> **Exercise objective**: The data below should be duplicated in full, unchanged.

> **Available data**:

^^^^^^^^^^^^^^^^

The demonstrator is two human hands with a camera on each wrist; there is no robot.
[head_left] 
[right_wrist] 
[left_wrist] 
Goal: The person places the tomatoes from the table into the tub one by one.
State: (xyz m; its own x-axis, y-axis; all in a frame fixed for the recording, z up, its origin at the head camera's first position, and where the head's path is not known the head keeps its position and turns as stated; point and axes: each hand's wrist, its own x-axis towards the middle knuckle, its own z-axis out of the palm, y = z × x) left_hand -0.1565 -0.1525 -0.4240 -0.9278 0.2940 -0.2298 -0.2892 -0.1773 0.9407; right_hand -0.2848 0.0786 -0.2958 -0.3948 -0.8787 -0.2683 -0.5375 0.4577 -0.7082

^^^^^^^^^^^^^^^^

> **Written solution**:
The demonstrator is two human hands with a camera on each wrist; there is no robot.
[head_left] 
[right_wrist] 
[left_wrist] 
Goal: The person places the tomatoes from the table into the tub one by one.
State: (xyz m; its own x-axis, y-axis; all in a frame fixed for the recording, z up, its origin at the head camera's first position, and where the head's path is not known the head keeps its position and turns as stated; point and axes: each hand's wrist, its own x-axis towards the middle knuckle, its own z-axis out of the palm, y = z × x) left_hand -0.1565 -0.1525 -0.4240 -0.9278 0.2940 -0.2298 -0.2892 -0.1773 0.9407; right_hand -0.2848 0.0786 -0.2958 -0.3948 -0.8787 -0.2683 -0.5375 0.4577 -0.7082

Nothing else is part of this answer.